(Aug. 27, 2001) - Okay, I admit it. I drafted J.J. Johnson last year. Faced with the choice between Johnson and Lamar Smith, who were locked in a tight battle to become Miami's starting tailback, I took one look at Johnson's 85 yards in the team's preseason finale (Smith, who already had a reputation for being injury-prone, sat out the game nursing a sore calf) and decided he was the better choice.
Turns out that Smith was named the starter that day. Smith said he was surprised, but not half as surprised as I was.
Smith went on to tally 1,139 rushing yards and 16 total touchdowns. Johnson had 168 rushing yards and 1 touchdown. Don't make my mistake...
Remove the guesswork from Draft Day
Do your homework. There's no shortage of up-to-date material on the Web and lots of expert analysis, including that of NFL.com's own Gil Brandt, the former personnel guru of the Dallas Cowboys.
But go the extra yard and do your own research, too. Had I read the Florida newspapers only hours before our draft last year, I would have known that
Smith still had the inside track for the Miami job even after sitting out that last preseason game. How do you get to the local papers? You can go directly to any newspaper site on the Web, using a search engine for guidance. Some fantasy sites even have links to hometown papers.
Better yet, streamline the process yourself by going to a site such as newspaperlinks.com, the Newspaper Association of America's gateway to papers around the country, and find papers in NFL markets. Bookmark the pro football pages and keep them in a separate folder (the procedure differs slightly depending on your browser, but it's relatively simple). It will take some effort up front, but even long after Draft Day, you'll refer to the pages when it comes to setting your lineup each week. The investment of time is worth it.
Speaking of investments, remember that's what rookies are. By definition, investments are for the future. So, on Draft Day...
Don't rely on rookies
That's not a knock on first-year players. It's the nature of fantasy football, which doesn't afford you the luxury of waiting for a player to develop. Sure, one or two rookies will make a big fantasy impact this year, but let the other owners in your league burn high picks trying to guess which ones. Remember Peter Warrick? Plaxico Burress? Thomas Jones? Shaun
Alexander? Sebastian Janikowski? All probably were drafted way too high in your league last year. The biggest impact rookie of 2000 was draft pick number 189, Denver's Mike Anderson, who began the season as the Broncos' third-string running back and wasn't even drafted in most leagues.

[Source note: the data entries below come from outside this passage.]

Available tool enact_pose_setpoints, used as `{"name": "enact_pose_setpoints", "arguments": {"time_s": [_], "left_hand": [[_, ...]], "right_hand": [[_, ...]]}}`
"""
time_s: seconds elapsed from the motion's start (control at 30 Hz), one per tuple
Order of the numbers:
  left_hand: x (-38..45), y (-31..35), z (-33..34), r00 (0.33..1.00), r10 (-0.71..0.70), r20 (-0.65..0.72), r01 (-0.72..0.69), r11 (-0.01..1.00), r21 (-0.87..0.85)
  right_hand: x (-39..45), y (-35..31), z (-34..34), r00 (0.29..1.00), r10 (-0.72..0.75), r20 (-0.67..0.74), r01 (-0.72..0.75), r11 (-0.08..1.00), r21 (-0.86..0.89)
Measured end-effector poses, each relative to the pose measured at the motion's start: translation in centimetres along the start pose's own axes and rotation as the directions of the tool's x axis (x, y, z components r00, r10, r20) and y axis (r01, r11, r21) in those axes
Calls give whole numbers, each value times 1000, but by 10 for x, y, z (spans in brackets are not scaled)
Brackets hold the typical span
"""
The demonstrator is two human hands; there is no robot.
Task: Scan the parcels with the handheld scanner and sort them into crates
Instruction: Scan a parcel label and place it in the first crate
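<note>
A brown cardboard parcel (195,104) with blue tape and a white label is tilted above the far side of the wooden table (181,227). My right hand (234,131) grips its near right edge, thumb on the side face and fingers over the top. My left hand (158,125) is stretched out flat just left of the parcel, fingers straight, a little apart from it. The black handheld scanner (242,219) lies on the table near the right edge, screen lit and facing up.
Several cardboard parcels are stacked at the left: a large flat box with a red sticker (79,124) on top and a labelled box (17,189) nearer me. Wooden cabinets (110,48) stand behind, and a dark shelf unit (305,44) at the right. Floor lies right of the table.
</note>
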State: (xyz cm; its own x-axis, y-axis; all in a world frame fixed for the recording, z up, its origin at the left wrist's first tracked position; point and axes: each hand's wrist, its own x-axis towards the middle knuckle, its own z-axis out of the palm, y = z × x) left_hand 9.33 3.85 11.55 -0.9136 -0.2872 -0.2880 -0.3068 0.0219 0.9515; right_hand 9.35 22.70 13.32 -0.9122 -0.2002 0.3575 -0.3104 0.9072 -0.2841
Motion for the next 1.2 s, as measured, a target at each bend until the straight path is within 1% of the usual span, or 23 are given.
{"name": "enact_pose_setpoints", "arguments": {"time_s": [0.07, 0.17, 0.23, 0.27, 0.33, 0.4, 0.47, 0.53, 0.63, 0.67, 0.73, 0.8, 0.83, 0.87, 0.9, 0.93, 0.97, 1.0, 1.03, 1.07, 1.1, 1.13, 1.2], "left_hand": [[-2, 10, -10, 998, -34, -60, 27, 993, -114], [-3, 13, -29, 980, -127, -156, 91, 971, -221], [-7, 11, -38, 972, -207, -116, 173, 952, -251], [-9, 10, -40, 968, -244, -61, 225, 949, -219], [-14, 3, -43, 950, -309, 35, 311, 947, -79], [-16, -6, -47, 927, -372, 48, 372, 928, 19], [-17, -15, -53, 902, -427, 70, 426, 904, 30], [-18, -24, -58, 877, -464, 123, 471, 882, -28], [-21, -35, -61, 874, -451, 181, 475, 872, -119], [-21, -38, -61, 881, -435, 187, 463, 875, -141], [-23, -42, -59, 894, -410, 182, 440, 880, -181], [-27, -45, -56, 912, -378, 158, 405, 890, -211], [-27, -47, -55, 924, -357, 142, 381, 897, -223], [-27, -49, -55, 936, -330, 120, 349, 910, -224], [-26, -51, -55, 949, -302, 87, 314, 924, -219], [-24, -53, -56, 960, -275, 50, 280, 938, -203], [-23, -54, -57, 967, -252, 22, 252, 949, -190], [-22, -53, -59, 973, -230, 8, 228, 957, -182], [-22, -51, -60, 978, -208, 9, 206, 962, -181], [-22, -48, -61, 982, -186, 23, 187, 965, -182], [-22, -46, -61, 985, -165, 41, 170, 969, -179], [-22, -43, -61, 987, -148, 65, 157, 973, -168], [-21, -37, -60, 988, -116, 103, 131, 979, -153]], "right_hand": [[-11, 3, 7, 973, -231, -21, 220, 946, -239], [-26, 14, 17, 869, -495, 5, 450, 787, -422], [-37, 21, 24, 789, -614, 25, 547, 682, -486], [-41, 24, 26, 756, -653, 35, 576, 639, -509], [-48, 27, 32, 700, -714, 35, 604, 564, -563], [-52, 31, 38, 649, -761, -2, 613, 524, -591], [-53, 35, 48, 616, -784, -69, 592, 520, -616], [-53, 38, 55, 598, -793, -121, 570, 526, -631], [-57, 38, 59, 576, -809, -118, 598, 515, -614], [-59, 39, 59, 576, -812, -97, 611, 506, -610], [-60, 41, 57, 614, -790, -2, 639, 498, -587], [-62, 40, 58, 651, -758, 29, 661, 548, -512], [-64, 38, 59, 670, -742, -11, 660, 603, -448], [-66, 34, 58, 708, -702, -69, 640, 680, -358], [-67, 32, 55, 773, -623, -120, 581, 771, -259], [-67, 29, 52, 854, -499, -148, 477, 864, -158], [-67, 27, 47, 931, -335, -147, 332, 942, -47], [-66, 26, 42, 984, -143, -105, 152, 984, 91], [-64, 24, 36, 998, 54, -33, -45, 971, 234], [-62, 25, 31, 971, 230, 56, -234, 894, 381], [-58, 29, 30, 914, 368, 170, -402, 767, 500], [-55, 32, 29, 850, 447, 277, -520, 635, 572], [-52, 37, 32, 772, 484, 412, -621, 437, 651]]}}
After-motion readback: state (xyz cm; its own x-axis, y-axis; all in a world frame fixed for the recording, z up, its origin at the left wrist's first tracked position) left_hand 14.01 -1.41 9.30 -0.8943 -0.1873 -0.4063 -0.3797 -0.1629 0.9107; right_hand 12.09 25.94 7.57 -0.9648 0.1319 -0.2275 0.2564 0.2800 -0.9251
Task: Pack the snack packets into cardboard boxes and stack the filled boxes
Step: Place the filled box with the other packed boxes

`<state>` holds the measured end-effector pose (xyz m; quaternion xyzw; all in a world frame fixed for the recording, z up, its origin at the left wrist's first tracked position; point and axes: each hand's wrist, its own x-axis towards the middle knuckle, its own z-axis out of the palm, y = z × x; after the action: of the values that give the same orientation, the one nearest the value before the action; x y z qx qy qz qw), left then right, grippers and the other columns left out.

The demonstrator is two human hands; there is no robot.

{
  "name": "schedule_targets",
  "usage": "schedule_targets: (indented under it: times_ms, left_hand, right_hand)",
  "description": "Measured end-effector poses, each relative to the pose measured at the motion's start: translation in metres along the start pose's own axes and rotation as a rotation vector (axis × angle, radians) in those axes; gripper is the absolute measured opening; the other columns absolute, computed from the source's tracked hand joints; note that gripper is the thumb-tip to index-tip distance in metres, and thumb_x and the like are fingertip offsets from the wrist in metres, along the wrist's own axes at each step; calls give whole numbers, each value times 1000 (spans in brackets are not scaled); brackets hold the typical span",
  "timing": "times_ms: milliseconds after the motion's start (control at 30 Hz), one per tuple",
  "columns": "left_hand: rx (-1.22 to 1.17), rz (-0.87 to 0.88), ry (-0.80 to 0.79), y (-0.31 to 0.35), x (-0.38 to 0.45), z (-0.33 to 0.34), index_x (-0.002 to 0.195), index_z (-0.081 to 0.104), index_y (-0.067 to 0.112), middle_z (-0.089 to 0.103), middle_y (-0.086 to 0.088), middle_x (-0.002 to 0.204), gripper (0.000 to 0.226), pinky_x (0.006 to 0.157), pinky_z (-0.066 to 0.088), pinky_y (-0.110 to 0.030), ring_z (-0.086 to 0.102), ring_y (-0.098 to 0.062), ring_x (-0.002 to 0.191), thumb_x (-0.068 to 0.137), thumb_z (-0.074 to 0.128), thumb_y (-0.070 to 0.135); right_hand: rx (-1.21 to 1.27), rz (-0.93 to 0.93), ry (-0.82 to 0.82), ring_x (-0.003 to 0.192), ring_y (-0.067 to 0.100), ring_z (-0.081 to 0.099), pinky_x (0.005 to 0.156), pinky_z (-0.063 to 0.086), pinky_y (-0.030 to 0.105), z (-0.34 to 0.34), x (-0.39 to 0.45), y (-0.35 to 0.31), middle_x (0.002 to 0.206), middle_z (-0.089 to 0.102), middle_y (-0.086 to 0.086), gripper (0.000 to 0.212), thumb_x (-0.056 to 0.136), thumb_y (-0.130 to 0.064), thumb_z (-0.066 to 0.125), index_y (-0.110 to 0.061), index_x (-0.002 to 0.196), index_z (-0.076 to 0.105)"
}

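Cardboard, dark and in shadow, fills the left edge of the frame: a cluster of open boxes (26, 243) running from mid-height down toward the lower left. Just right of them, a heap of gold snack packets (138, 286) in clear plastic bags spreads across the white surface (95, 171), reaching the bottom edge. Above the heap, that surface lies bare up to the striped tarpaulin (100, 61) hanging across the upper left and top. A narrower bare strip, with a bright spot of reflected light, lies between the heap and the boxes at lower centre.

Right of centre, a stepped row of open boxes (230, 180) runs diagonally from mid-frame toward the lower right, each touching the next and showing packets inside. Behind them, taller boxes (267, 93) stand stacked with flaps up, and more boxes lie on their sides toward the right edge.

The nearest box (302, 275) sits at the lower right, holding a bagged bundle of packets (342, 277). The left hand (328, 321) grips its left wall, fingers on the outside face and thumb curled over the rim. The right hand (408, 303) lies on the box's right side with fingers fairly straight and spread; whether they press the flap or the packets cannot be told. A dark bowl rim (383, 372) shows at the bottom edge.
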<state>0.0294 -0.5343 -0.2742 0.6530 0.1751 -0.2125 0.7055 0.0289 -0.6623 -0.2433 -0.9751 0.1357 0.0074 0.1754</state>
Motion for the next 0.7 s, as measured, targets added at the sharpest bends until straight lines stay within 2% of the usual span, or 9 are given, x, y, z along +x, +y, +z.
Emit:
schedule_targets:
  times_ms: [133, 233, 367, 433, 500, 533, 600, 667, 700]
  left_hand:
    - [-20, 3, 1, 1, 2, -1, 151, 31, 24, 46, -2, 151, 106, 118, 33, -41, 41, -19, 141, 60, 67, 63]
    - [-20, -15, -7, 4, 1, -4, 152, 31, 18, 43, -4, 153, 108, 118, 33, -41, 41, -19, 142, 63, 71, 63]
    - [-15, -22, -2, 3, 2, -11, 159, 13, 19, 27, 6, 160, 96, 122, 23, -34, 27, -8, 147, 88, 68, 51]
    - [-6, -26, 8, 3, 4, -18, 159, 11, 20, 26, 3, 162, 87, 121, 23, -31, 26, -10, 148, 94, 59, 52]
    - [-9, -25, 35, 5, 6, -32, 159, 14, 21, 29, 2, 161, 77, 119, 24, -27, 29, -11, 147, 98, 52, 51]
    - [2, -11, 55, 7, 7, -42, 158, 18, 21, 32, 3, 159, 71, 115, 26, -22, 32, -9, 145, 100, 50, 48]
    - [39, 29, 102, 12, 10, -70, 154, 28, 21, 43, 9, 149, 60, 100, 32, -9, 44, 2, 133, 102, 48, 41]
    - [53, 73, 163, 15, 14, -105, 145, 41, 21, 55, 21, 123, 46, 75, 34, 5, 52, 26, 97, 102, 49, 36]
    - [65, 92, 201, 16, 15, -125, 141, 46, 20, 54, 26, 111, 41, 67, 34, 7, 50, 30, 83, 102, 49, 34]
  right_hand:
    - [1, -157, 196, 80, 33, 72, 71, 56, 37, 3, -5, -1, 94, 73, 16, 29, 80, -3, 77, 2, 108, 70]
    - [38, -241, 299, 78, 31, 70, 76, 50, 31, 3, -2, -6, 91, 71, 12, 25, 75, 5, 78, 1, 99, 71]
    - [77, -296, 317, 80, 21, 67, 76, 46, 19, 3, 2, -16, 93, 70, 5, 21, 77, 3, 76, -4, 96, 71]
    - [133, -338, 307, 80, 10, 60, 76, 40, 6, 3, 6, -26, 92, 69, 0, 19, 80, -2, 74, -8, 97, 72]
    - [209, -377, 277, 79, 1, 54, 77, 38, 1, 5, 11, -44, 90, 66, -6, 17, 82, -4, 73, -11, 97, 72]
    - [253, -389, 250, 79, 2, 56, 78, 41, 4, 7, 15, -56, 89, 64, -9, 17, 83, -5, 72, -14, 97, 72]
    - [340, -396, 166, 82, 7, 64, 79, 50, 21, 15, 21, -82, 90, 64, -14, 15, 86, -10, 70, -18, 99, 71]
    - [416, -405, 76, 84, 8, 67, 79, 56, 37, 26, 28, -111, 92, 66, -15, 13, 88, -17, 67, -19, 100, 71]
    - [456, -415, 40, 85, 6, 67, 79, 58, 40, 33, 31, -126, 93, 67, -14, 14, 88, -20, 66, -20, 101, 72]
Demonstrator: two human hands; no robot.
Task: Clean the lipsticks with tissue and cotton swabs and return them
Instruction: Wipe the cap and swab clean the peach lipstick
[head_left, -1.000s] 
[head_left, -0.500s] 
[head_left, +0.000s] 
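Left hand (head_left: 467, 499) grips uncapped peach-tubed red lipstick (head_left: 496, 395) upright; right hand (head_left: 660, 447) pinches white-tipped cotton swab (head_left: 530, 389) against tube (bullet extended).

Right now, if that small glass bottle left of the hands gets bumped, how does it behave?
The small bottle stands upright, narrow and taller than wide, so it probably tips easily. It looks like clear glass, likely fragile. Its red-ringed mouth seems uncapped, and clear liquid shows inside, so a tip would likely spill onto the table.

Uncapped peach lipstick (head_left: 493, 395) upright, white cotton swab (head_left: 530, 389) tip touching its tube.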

Disclaimer: "Running back is the one position in the NFL where guys can play sooner," Vikings coach Dennis Green says. Green just happens to have one rookie who figures to play soon in speedy Michael Bennett. And Green just happens to be the coach for whom wide receiver Randy Moss burst onto the scene as a rookie in 1998 and quarterback Daunte Culpepper emerged last year, even though he hadn't thrown an NFL pass entering the season. Makes you wonder if there's something to Green's approach. Which brings us to...
Draft the system
Think Broncos, Rams, Vikings, Colts, 49ers. Denver has had three different 1,000-yard rushers in three seasons. And quarterback Gus Frerotte stepped in for injured Brian Griese last season and passed for 462 yards and 5 touchdowns in one game against San Diego.
When Kurt Warner was injured in St. Louis, the Rams didn't miss a beat statistically. Trent Green took over and passed for 15 touchdowns in six games. Of course, when Green was injured the year before, we all know what Warner did.
Warner is one of those players around whom you can build your squad. Which reminds me...
Make sure you get a franchise player
Brilliant advice. As if you're going to pass up an Edgerrin James or Marshall Faulk or Warner or Peyton Manning. But the point is: Make your initial picks count. The early rounds are not the time to go out on a limb or act on the hunch that this will be someone's breakout year. Get players you can rely on each week before taking any chances. Then...
Follow your game plan
Decide ahead of time which players you really want at a given position and which players you can live with at others. If there are only two or three quarterbacks you really want, but a dozen wide receivers you rate almost equally, grab the quarterback. There's time to wait on the receivers.
Obviously, you'll have to make adjustments as the draft unfolds, but take the initiative. Don't let other owners dictate your team.
After all, once the season starts, too many things are out of your control: injuries, coaches' decisions, bad luck. Draft Day is the one time when you are totally in control. So make the most of it. Stick with your blueprint.
Then, when it's all over, you can light a ceremonial cigar and quote George Peppard as the immortal Col. John (Hannibal) Smith of the A-Team: "I love it when a plan comes together!"